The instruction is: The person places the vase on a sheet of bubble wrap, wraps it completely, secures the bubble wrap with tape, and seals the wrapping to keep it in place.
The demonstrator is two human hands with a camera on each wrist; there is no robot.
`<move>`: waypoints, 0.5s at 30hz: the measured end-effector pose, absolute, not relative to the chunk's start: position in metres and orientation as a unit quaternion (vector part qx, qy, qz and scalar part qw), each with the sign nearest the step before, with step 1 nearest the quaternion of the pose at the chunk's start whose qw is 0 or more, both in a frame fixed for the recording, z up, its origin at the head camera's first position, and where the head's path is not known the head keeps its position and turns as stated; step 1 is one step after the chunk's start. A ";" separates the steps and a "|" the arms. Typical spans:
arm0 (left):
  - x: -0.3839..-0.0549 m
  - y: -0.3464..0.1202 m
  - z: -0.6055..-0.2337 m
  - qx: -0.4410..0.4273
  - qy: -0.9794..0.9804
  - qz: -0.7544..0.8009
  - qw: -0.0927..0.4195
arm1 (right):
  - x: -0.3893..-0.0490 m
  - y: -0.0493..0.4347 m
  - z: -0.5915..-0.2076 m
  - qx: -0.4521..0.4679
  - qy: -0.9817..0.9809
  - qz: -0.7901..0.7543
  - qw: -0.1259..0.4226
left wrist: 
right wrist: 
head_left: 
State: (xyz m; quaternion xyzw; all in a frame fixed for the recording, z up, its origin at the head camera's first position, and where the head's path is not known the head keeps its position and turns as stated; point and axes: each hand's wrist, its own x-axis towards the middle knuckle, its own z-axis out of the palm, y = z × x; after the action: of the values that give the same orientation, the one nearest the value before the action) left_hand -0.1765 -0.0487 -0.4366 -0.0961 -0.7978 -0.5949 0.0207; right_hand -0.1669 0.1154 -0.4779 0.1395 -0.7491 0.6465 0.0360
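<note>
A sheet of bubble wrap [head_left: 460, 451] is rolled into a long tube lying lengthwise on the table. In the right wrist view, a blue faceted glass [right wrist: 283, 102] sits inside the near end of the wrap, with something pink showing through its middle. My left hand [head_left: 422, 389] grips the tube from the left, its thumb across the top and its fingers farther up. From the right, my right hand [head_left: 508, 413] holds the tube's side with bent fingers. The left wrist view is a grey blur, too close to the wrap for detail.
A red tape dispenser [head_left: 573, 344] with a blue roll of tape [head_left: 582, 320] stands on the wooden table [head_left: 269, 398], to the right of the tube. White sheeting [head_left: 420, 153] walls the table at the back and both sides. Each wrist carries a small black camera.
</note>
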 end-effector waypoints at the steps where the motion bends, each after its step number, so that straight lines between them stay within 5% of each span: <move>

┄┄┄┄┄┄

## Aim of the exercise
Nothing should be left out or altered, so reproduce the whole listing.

## Answer space
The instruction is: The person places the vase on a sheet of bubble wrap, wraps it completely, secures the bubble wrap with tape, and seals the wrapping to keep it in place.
The demonstrator is two human hands with a camera on each wrist; there is no robot.
`<move>`: waypoints, 0.5s at 30hz: the measured end-effector pose, absolute, not relative to the chunk's start: position in metres and orientation as a unit quaternion (vector part qx, qy, qz and scalar part qw), each with the sign nearest the step before, with step 1 nearest the quaternion of the pose at the chunk's start whose qw is 0 or more, both in a frame fixed for the recording, z up, its origin at the head camera's first position, and where the head's path is not known the head keeps its position and turns as stated; step 1 is one step after the chunk's start. A ";" separates the steps and a "|" the arms. Typical spans:
arm0 (left):
  - x: -0.3839..-0.0549 m
  - y: -0.3464..0.1202 m
  - z: -0.6055..-0.2337 m
  - qx: -0.4410..0.4273
  - qy: -0.9794..0.9804
  - qz: -0.7544..0.8009
  - qw: -0.0927..0.4195
arm1 (right):
  - x: -0.3893..-0.0490 m
  - y: -0.0493..0.4347 m
  - z: -0.5915..-0.2076 m
  - qx: -0.4521..0.4679
  - qy: -0.9817..0.9809
  - qz: -0.7901..0.7543
  - qw: -0.1259..0.4226
left wrist: 
right wrist: 
head_left: 
State: (xyz m; quaternion xyzw; all in a frame fixed for the recording, z up, its origin at the head camera's first position, and where the head's path is not known the head keeps its position and turns as stated; point and axes: each hand's wrist, its own x-axis towards the middle knuckle, its own z-axis out of the palm, y = z × x; after the action: of the values that give the same orientation, the one nearest the value before the action) left_hand -0.1765 -0.0487 -0.4366 -0.0961 -0.7978 -0.5949 0.0207; right_hand -0.1669 0.1154 -0.4779 0.1395 -0.7491 0.6465 0.0360
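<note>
A sheet of bubble wrap [head_left: 460, 451] is rolled into a long tube lying lengthwise on the table. In the right wrist view, a blue faceted glass [right wrist: 283, 102] sits inside the near end of the wrap, with something pink showing through its middle. My left hand [head_left: 422, 389] grips the tube from the left, its thumb across the top and its fingers farther up. From the right, my right hand [head_left: 508, 413] holds the tube's side with bent fingers. The left wrist view is a grey blur, too close to the wrap for detail.
A red tape dispenser [head_left: 573, 344] with a blue roll of tape [head_left: 582, 320] stands on the wooden table [head_left: 269, 398], to the right of the tube. White sheeting [head_left: 420, 153] walls the table at the back and both sides. Each wrist carries a small black camera.
</note>
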 end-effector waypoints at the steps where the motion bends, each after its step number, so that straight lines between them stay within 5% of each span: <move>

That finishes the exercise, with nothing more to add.